* **PROBLEM DETAILS**:
Starting at the line below with "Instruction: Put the" and stopping at the line with "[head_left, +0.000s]", please print each line exactly, those two included, and skip every picture.

* **RECORDS SHOWN**:
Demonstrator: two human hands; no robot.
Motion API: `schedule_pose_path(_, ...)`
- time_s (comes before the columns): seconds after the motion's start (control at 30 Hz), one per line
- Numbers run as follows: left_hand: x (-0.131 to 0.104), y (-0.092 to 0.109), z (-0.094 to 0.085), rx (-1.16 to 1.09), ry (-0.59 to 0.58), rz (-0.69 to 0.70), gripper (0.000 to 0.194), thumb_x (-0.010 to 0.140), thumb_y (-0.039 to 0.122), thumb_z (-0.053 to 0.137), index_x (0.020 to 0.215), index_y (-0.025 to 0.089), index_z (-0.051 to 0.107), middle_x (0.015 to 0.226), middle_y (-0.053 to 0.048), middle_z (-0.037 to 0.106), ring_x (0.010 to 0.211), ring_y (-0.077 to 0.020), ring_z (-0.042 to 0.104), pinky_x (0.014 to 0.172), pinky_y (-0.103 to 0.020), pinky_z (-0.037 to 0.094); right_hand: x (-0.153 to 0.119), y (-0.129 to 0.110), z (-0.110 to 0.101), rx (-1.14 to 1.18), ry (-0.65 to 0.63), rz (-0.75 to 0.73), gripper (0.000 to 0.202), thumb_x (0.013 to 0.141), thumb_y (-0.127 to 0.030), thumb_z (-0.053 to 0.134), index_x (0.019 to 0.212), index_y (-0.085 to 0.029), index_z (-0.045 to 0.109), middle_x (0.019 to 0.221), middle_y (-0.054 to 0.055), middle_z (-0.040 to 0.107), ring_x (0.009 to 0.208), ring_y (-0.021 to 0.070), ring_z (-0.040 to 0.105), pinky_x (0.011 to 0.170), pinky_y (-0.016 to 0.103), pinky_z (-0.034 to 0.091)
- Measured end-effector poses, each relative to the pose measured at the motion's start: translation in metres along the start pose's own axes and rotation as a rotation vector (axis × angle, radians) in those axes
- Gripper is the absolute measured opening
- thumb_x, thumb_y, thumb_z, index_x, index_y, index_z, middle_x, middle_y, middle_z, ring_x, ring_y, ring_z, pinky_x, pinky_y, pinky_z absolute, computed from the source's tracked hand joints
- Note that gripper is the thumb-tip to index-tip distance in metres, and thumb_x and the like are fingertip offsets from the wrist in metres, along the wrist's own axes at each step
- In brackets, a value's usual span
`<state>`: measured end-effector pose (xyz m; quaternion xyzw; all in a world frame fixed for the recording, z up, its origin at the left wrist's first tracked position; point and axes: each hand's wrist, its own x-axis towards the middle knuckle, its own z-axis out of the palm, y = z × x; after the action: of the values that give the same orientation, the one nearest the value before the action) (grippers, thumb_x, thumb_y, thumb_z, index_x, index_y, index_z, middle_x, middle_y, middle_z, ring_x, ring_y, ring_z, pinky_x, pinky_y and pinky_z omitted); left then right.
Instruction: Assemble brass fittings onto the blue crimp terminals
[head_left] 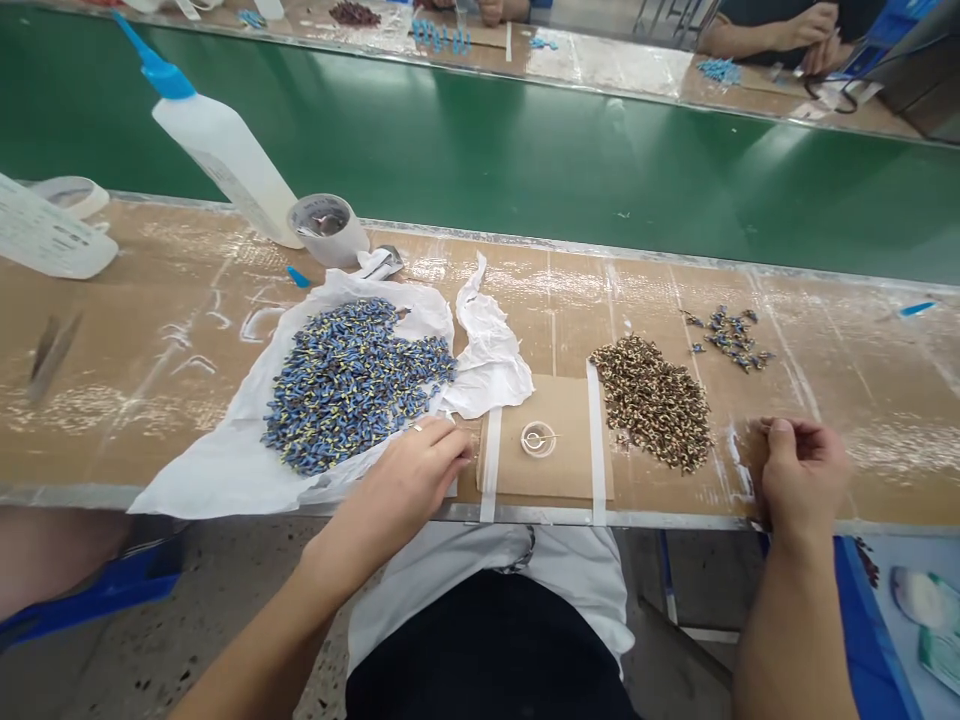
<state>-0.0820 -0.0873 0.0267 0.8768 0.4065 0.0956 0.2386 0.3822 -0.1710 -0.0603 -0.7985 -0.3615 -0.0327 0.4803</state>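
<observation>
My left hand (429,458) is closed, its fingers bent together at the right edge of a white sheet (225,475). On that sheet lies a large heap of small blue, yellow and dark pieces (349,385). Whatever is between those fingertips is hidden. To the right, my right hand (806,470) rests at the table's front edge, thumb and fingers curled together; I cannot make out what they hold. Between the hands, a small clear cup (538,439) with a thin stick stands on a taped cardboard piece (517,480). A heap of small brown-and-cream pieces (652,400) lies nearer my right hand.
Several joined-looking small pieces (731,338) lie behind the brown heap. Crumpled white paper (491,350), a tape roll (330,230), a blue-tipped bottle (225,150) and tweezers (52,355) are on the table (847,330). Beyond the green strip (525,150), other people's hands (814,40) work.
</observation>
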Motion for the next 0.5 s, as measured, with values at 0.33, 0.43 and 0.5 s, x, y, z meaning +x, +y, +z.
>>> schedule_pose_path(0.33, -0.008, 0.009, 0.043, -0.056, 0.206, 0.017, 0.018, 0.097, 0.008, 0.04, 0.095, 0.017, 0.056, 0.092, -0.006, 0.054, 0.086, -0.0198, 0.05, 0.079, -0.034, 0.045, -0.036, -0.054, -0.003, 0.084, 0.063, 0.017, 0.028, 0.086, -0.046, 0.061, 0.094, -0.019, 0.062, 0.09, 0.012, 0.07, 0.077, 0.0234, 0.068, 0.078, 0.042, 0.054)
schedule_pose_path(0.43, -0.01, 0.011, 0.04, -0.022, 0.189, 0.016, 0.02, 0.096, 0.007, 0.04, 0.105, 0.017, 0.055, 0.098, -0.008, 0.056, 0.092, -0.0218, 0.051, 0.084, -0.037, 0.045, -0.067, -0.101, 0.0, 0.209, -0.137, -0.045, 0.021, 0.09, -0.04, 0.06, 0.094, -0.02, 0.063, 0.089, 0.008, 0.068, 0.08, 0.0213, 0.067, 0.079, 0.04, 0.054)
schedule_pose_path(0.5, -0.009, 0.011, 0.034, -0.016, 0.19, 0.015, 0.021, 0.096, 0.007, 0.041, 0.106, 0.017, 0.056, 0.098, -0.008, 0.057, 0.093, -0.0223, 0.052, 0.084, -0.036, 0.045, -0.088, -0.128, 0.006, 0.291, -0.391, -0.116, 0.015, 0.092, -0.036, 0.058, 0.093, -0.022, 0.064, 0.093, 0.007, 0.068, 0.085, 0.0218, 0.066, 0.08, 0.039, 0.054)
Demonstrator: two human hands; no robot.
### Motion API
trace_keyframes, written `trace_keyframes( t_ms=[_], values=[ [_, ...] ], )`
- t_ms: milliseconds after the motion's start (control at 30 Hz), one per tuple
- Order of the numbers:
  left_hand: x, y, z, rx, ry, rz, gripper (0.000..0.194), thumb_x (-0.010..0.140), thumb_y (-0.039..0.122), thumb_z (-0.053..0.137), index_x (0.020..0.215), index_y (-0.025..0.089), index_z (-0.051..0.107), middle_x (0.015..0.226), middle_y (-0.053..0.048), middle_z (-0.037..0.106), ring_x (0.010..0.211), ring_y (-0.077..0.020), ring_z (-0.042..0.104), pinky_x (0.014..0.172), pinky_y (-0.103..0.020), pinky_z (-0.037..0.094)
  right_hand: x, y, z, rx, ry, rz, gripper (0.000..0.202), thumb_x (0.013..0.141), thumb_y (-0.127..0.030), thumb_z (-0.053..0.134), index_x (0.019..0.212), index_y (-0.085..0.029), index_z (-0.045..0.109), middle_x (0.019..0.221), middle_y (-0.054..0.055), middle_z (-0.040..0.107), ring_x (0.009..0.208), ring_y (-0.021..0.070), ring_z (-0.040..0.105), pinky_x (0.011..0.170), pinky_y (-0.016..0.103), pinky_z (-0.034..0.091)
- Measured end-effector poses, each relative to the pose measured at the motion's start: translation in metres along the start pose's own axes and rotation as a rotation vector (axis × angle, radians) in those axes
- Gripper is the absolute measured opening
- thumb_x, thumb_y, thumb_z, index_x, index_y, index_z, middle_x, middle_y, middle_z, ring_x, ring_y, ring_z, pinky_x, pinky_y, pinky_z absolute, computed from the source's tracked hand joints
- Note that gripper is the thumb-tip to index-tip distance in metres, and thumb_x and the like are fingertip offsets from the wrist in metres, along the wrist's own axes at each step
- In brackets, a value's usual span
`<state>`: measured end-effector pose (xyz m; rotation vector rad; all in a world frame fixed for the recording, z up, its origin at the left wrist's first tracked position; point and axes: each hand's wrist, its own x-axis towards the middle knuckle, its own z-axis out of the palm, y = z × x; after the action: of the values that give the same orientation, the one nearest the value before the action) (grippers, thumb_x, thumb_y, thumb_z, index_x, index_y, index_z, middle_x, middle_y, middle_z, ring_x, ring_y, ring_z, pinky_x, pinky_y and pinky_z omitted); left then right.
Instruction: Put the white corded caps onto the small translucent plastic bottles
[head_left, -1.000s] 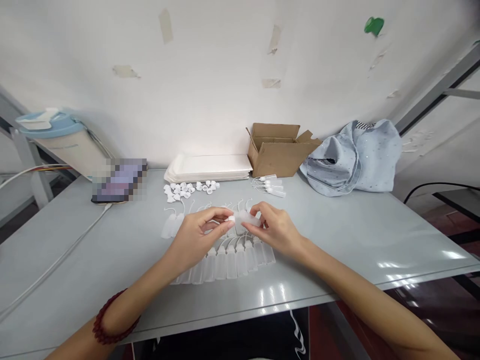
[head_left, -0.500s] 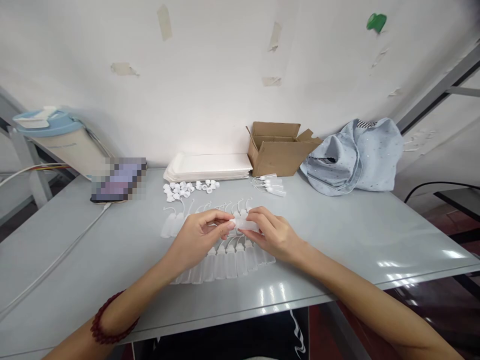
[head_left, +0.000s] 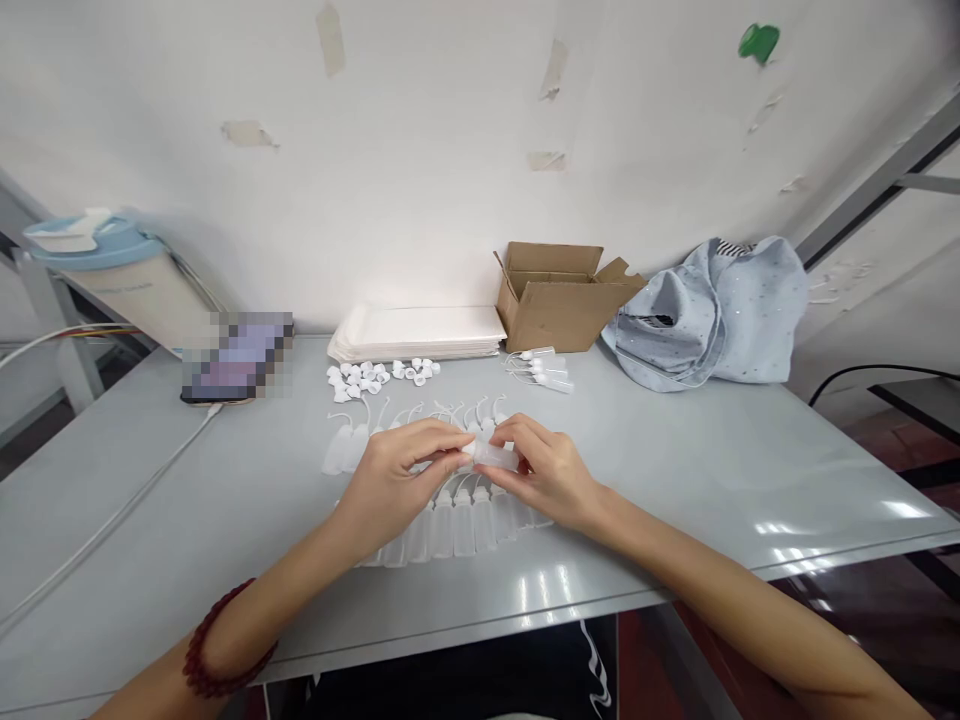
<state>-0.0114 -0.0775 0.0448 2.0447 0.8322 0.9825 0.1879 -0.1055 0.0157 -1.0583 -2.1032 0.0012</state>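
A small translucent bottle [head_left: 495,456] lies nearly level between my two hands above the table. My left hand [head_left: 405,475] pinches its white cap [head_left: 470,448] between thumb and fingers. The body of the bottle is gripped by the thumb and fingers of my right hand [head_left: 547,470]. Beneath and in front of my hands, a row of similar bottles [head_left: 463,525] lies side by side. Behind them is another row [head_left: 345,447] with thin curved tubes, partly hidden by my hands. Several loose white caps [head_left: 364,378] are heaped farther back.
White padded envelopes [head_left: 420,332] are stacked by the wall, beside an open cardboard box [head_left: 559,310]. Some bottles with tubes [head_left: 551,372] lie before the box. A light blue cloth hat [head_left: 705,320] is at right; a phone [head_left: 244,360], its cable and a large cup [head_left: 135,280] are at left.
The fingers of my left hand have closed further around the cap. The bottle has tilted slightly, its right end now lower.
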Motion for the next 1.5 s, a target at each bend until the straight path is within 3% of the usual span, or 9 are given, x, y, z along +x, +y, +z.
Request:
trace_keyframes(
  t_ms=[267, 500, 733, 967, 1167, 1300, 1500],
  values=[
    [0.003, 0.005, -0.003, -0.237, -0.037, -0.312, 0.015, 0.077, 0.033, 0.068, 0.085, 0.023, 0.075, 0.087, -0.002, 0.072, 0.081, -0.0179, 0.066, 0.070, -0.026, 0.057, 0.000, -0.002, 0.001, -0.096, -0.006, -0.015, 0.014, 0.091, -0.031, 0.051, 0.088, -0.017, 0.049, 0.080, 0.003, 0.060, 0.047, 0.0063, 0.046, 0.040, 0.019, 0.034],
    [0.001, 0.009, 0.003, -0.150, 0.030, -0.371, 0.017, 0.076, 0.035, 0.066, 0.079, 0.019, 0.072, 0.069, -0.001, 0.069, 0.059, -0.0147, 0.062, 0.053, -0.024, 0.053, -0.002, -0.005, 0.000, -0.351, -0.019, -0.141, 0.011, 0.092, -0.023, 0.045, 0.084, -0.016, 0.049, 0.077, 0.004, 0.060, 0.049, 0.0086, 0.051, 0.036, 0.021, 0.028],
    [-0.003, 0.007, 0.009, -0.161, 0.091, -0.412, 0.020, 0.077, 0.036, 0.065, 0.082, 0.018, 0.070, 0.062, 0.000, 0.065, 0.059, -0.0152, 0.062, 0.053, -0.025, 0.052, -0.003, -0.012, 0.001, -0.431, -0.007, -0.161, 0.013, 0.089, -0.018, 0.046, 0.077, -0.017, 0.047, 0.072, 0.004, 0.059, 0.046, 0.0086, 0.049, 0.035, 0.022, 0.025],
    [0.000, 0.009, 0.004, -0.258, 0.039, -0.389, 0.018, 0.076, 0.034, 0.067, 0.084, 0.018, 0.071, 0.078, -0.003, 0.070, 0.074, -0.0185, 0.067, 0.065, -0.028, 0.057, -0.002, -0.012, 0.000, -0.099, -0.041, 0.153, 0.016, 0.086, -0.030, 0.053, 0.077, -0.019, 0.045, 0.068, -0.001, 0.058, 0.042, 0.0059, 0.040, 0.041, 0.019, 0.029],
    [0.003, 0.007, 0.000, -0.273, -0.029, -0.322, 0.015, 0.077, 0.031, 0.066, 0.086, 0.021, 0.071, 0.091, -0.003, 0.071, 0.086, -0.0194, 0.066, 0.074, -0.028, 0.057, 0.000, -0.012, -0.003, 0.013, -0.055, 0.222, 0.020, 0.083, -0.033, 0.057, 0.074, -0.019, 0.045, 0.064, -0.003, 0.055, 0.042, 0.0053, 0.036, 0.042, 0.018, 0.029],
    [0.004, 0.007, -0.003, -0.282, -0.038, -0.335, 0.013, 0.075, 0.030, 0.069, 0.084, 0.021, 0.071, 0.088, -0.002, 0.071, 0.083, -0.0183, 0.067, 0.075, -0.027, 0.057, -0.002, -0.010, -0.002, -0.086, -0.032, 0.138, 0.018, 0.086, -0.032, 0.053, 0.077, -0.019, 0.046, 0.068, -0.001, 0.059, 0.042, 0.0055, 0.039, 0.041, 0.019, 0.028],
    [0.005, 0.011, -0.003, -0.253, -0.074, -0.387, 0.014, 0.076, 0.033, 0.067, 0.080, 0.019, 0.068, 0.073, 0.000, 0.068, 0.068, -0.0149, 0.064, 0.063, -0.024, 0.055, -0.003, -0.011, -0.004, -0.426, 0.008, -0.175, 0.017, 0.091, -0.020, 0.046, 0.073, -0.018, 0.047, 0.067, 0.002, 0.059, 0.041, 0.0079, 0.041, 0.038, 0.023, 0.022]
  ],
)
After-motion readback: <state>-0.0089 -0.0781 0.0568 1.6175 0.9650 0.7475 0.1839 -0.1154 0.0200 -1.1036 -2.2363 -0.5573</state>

* **SOLUTION FOR THIS EXERCISE**:
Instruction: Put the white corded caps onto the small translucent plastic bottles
[head_left, -1.000s] 
[head_left, -0.500s] 
[head_left, +0.000s] 

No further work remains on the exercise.